━━━ Exercise input ━━━

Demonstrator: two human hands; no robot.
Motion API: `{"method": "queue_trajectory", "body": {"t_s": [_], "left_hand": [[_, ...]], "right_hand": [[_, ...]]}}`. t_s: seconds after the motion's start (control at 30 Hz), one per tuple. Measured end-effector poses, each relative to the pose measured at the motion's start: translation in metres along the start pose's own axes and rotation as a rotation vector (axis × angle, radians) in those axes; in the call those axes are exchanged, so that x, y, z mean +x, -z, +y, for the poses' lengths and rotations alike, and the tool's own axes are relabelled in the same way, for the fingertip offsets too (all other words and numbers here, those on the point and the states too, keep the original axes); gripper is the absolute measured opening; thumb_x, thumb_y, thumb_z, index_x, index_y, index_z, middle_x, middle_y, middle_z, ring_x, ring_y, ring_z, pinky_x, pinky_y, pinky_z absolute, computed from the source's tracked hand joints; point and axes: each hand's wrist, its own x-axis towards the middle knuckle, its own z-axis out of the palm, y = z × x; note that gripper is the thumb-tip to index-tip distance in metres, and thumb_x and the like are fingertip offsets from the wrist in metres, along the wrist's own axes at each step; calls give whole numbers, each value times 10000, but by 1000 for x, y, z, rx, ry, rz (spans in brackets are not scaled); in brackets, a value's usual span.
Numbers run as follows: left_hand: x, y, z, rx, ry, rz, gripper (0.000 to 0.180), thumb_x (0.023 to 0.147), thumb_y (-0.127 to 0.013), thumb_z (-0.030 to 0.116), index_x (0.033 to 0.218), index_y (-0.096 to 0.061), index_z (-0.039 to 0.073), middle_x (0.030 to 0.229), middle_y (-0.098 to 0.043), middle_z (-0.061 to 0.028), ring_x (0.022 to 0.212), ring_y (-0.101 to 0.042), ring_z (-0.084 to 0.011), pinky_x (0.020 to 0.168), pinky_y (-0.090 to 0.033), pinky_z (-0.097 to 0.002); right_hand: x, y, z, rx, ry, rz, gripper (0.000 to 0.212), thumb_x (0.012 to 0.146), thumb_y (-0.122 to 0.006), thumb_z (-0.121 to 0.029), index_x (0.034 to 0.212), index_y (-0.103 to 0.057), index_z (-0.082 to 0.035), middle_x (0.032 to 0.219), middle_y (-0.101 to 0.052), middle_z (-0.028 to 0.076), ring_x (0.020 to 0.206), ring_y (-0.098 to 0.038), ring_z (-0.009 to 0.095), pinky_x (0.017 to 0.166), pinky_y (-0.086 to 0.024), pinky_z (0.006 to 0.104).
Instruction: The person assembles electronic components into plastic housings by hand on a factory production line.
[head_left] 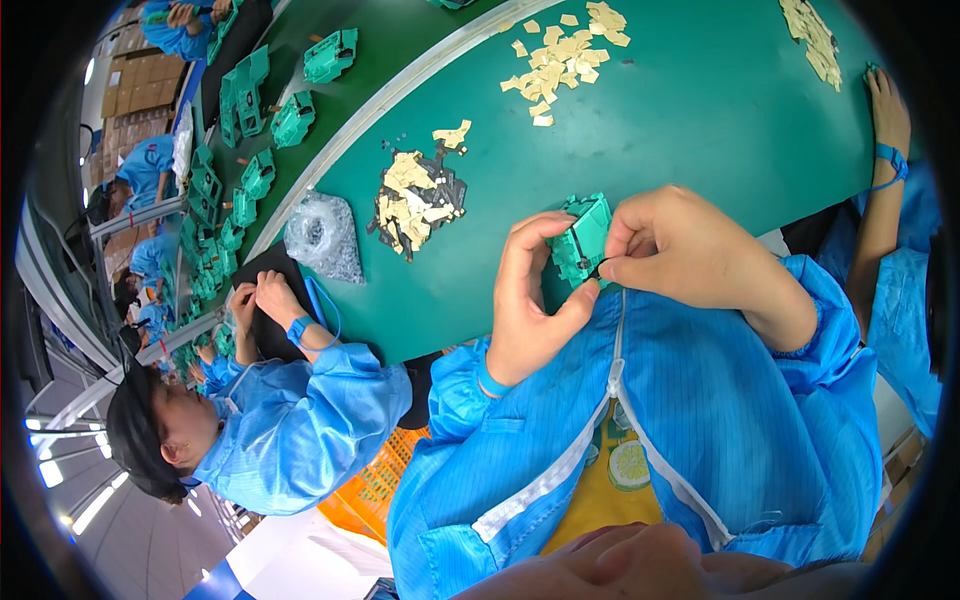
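Note:
In front of my chest, above the near edge of the green table, I hold a green plastic housing with ribbed walls and a dark strip along it. My left hand grips it from the left, with fingers behind it and the thumb at its lower end. My right hand is closed in a pinch at its lower right side. A small black piece shows at those fingertips, pressed against the housing. Its exact shape is mostly covered by the fingers.
Left lies a heap of black and cream pieces; cream pieces are scattered farther back. A clear bag lies by a seated co-worker. Beyond a pale rail, green housings line a belt. Another person's hand rests far right.

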Motion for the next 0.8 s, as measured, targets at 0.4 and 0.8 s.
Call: {"method": "queue_trajectory", "body": {"t_s": [0.4,0.8], "left_hand": [[-3,-1,-1,-42,27,38,635,729,-614,-102,1324,-456,49,1347,-458,-127,1339,-412,-262,1160,-280,-492],[-7,6,0,-114,7,56,631,736,-599,-112,1331,-451,34,1357,-451,-134,1339,-414,-254,1153,-308,-468]], "right_hand": [[3,-6,-4,-71,44,38,182,781,-688,-108,764,-673,73,654,-657,185,568,-644,250,544,-496,364],[11,-14,8,182,73,73,254,811,-745,-50,896,-510,-3,744,-618,82,696,-639,153,608,-501,298]]}}
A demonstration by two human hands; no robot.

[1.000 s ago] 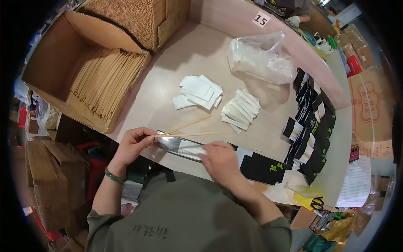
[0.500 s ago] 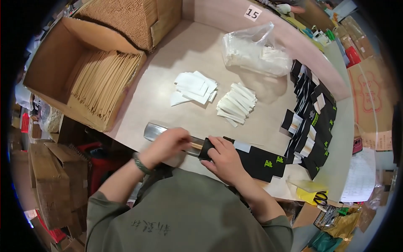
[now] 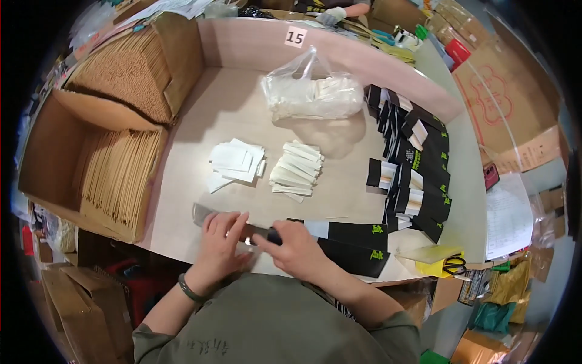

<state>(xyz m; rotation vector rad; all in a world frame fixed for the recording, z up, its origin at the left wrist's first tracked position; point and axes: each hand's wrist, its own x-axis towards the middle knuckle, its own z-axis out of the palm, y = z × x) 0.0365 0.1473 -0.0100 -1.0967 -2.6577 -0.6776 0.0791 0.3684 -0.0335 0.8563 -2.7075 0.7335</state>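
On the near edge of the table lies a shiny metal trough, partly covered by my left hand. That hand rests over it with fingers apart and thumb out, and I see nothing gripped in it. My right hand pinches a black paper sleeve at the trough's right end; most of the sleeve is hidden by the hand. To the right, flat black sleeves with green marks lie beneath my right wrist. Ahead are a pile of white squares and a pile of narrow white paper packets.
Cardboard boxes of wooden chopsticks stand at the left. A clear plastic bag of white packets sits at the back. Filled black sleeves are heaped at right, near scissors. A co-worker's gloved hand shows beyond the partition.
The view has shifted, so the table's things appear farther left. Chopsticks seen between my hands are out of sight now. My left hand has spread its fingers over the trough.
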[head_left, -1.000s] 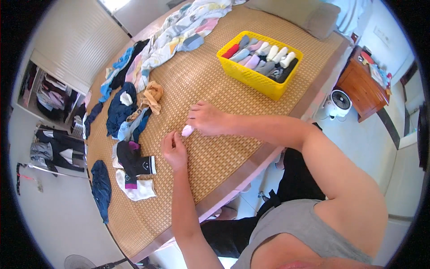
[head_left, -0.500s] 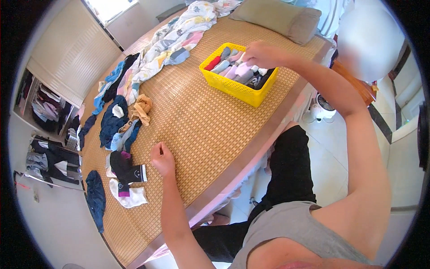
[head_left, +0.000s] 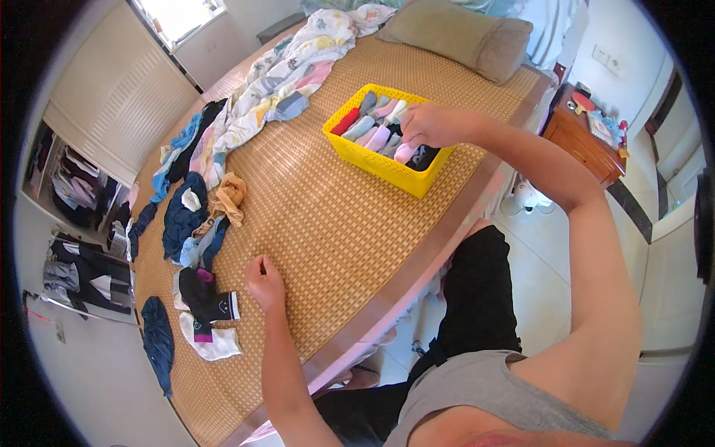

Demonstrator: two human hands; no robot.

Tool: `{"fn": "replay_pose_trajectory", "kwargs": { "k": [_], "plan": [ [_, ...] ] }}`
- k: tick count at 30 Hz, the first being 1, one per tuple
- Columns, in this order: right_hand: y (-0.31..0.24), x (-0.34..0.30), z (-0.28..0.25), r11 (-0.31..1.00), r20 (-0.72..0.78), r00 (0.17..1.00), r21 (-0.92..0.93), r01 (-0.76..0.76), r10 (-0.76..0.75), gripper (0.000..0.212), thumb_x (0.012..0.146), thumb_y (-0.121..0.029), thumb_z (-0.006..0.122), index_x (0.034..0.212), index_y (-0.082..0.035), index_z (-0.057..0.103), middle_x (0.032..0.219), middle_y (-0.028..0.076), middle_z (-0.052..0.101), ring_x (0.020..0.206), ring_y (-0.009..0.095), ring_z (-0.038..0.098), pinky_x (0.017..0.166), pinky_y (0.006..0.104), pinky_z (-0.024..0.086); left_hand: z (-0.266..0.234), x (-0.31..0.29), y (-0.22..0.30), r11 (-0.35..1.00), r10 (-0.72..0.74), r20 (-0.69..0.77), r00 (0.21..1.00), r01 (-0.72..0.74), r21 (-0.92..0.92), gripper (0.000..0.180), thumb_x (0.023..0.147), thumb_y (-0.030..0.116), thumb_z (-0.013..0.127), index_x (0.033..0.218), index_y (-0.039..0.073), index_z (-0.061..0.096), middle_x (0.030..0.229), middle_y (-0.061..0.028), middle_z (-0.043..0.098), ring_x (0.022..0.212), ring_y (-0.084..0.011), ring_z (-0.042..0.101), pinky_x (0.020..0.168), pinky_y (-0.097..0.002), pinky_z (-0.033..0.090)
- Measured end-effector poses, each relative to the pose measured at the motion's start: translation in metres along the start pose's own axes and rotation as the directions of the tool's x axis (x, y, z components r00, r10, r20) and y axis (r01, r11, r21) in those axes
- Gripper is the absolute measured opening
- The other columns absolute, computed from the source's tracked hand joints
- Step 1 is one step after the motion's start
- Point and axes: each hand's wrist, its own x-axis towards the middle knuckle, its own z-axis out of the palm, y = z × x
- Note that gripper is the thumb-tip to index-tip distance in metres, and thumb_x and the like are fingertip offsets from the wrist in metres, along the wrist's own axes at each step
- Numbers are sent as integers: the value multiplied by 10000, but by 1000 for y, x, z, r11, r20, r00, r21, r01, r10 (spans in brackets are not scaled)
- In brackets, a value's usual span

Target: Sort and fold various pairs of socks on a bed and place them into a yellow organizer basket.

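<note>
Nearest to the body, the left hand (head_left: 266,283) is above or on the woven mat (head_left: 335,253) of the bed; its fingers are curled inward in a loose fist, with a small dark hollow between them, and I can see nothing held there. To the left of this hand, a little apart from it, a black sock (head_left: 199,296) with purple parts and a white edge lies partly over a white sock (head_left: 221,346), and a dark blue cloth (head_left: 157,344) lies further to the left. Farther from the body, the right hand (head_left: 436,125) reaches over the right end of the yellow basket (head_left: 380,168); its fingers point down, close together, and pinch a pink sock (head_left: 404,153), although the exact contact is partly hidden. This pink sock is a small, smooth, rounded roll, inside the basket, near its front wall and beside a black roll (head_left: 423,157). Other rolls stand in rows there, among them a red roll (head_left: 345,121) at the left end and a lilac roll (head_left: 377,138) near the middle. Beyond the basket, a crumpled patterned blanket (head_left: 279,78) and a greenish-brown pillow (head_left: 439,33) lie on the bed.
</note>
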Motion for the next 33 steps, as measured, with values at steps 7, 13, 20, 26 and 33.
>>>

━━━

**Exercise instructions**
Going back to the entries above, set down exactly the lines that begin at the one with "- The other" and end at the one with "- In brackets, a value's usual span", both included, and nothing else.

**Exercise response**
- The other columns absolute, computed from the source's tracked hand joints
- Step 1 is one step after the motion's start
- Point and axes: each hand's wrist, its own x-axis towards the middle knuckle, its own z-axis out of the palm, y = z × x
- Note that gripper is the thumb-tip to index-tip distance in metres, and thumb_x and the like are fingertip offsets from the wrist in metres, along the wrist's own axes at each step
- Numbers are sent as integers: the value multiplied by 10000, but by 1000 for y, x, z, r11, r20, r00, r21, r01, r10 (spans in brackets are not scaled)
- In brackets, a value's usual span

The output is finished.